Though maybe it depends on what you're doing? (Although if you're doing something simple like embeddings, then you don't need the Apple hardware in the first place.)

  • I was sitting in an airplane next to a guy on a MacBook pro something who was coding in cursor with a local llm. We got talking and he said there are obviously differences but for his style of 'English coding' (he described basically what code to write/files to change but in english, but more sloppy than code obviously otherwise he would just code) it works really well. And indeed that's what he could demo. The model (which was the OSS gpt i believe) did pretty well in his nextjs project and fast too.

    • Thanks. I call this method Power Coding (like Power Armor), where you're still doing everything except for typing out the syntax.

      I found that for this method the smaller the model, the better it works, because smaller models can generally handle it, and you benefit more from iteration speed than anything else.

      I don't have hardware to run even tiny LLMs at anything approaching interactive speeds, so I use APIs. The one I ended up with was Grok 4 Fast, because it's weirdly fast.

      ArtificialAnalysis has a section "end to end" time, and it was the best there for a long time, tho many other models are catching up now.

  • The speed is fine, the models are not.

    I found only one great application of local LLMs: spam filtering. I wrote a "despammer" tool that accesses my mail server using IMAP, reads new messages, and uses an LLM to determine if they are spam or not. 95.6% correct classification rate on my (very difficult) test corpus, in practical usage it's nearly perfect. gpt-oss-20b is currently the best model for this.

    For all other purposes models with <80B parameters are just too stupid to do anything useful for me. I write in Clojure and there is no boilerplate: the code reflects real business problems, so I need an LLM that is capable of understanding things.
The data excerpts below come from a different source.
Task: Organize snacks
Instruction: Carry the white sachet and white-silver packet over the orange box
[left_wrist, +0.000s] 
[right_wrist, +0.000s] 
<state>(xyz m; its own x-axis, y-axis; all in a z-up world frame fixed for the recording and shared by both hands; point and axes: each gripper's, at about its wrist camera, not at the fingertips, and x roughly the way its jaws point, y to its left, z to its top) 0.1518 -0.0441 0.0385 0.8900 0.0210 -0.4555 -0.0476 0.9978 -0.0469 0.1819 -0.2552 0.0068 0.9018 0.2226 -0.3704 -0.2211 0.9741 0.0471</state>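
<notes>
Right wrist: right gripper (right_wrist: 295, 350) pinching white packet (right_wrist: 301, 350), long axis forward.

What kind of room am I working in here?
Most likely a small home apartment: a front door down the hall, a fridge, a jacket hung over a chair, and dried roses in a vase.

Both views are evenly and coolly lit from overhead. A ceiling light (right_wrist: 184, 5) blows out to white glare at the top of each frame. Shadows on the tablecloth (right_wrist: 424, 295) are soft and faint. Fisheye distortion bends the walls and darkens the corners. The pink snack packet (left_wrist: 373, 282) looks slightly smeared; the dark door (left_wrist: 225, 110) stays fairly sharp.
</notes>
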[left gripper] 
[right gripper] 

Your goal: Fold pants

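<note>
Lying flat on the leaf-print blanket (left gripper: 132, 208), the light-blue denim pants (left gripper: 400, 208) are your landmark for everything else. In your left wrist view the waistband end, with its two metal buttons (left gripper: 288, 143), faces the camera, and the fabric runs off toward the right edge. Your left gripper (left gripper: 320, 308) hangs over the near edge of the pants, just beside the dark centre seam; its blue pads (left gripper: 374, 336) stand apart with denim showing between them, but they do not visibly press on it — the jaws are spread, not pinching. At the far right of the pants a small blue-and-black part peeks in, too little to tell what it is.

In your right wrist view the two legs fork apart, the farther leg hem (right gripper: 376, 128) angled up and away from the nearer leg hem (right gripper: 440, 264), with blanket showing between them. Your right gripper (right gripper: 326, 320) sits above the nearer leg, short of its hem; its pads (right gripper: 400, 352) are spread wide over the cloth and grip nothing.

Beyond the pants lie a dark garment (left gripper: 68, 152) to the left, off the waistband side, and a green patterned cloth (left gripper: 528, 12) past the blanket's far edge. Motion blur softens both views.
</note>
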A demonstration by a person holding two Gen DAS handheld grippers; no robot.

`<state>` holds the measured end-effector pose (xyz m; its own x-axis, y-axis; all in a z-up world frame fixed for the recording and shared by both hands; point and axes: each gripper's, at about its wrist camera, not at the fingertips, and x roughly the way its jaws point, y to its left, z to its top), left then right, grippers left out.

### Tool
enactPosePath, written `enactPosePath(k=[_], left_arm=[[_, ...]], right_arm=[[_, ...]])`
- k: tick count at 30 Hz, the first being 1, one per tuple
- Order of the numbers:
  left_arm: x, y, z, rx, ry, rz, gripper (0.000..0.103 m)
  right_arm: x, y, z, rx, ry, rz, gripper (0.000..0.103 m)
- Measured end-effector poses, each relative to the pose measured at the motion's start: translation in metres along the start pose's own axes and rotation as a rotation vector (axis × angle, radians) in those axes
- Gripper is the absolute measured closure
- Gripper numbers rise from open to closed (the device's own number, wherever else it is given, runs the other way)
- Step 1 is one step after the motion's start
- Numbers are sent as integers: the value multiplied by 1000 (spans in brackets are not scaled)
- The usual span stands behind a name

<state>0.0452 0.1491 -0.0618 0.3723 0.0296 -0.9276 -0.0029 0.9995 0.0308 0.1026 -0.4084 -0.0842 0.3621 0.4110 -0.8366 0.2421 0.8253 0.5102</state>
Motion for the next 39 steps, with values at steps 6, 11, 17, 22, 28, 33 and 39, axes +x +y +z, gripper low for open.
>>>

Claude Code, especially with Opus, does pretty well on simpler problems, all local models are just plain dumb and a waste of time compared to that, so I don't see the appeal yet.

    That said, my next laptop will be a MacBook pro with M5 Max and 128GB of RAM, because the small LLMs are slowly getting better.

  • I've tried out gpt-oss:20b on a MacBook Air (via Ollama) with 24GB of RAM. In my experience it's output is comparable to what you'd get out of older models and the openAI benchmarks seem accurate https://openai.com/index/introducing-gpt-oss/ . Definitely a usable speed. Not instant, but ~5 tokens per second of output if I had to guess.

  • I have an MBP Max M3 with 64GB of RAM, and I can run a lot at useful speed (LLMs run fine, diffusion image models run OK although not as fast as they would on a 3090). My laptop isn't typical though, it isn't a standard MBP with a normal or pro processor.

  • I can definitely write code with a local model like Devstral small or a quantized granite, or a quantized deep-seek on an M1 Max w/ 64gb of ram.

Most laptops have 16GB of RAM or less. A little more than a year ago I think the base model Mac laptop had 8GB of RAM which really isn't fantastic for running LLMs.